On ne choisit pas d'être street artiste. C'est avant tout, comme la peinture, comme la musique, un outil qu'on a en soi, une manière de communiquer qu'on décide d'utiliser ou pas. Le street art est ma manière de m'exprimer. Quant au fait de mener une vie particulière, je m'y prépare depuis l'âge de 18 ans. Déjà lorsque j'étudiais, on nous a mis en garde sur les difficultés de ce type de métiers. L'ubérisation de la société, j'y suis prêt. J'ai travaillé en agence de pub, j'étais freelance et tous les mois j'étais reconduit ou pas. C'est bien et pas bien, mais quand on accepte comme disent les bouddhistes la vacuité de ce monde, on vit de manière plus libre.

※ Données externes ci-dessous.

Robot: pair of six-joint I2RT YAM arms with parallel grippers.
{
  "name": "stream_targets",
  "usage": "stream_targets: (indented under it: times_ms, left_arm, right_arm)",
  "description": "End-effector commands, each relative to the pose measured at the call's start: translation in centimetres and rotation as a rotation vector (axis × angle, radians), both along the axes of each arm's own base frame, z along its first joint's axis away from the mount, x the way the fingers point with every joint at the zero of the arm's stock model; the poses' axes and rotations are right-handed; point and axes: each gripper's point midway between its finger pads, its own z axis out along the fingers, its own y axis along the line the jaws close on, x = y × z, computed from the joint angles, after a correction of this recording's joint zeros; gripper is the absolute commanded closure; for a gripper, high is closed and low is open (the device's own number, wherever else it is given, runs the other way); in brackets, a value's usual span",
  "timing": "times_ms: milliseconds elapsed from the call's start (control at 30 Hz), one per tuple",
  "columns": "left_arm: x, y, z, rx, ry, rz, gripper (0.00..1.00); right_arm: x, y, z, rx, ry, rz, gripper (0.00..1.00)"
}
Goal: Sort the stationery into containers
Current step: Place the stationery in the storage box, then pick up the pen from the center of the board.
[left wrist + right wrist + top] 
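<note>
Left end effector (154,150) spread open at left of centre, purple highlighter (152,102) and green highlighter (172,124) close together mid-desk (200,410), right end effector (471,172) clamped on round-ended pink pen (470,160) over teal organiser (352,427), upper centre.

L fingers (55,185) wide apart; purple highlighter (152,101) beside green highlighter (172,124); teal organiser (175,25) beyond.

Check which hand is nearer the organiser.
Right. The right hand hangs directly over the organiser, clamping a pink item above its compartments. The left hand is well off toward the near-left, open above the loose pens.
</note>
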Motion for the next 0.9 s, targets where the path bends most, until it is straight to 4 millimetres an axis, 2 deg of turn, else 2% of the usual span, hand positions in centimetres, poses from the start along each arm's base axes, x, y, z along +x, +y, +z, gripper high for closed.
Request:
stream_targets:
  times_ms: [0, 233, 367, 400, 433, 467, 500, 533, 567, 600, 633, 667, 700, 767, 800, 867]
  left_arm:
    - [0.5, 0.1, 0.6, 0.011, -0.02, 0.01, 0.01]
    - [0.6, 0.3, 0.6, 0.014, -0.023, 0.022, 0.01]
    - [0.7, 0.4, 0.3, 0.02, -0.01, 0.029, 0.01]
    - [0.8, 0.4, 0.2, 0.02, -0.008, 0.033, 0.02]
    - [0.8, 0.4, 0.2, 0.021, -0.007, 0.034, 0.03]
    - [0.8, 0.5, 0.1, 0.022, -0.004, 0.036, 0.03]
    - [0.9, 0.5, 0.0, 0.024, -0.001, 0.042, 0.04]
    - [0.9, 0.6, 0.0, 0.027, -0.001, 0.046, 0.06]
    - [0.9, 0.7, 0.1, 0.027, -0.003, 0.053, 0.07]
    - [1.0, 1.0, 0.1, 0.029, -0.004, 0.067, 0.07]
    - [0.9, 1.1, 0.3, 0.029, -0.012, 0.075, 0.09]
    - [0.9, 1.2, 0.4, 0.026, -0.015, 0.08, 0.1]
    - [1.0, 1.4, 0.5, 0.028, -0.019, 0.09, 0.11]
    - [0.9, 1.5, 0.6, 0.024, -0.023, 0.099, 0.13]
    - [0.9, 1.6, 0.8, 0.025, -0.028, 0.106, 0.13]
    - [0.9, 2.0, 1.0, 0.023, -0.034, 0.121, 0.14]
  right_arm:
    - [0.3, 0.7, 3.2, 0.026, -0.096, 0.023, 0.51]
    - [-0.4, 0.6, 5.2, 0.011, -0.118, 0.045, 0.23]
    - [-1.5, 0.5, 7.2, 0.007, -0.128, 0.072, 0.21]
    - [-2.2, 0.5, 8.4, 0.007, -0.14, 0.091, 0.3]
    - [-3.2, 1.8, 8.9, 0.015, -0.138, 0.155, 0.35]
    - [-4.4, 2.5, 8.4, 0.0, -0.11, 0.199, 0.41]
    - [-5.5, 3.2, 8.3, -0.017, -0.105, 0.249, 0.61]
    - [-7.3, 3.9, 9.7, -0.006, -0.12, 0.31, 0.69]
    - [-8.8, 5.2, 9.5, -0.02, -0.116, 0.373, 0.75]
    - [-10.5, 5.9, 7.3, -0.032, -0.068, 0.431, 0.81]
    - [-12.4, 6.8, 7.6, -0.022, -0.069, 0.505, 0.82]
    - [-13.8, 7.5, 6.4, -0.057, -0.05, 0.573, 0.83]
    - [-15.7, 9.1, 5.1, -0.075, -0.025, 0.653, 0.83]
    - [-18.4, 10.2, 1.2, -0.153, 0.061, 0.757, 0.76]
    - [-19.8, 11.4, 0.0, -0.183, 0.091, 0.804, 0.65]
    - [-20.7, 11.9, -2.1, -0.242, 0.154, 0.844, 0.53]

    Tu as fait une école d'art ?

    J'ai fait une année aux Beaux-Arts, mais je n'y trouvais pas mon compte dans la manière dont on nous enseignait les choses. Et quand j'ai commencé dans la publicité, on m'a clairement expliqué que ça allait être une vie de galère. Je voyais des gens qui étaient virés du jour au lendemain et qui perdaient tout. Mais j'étais prêt.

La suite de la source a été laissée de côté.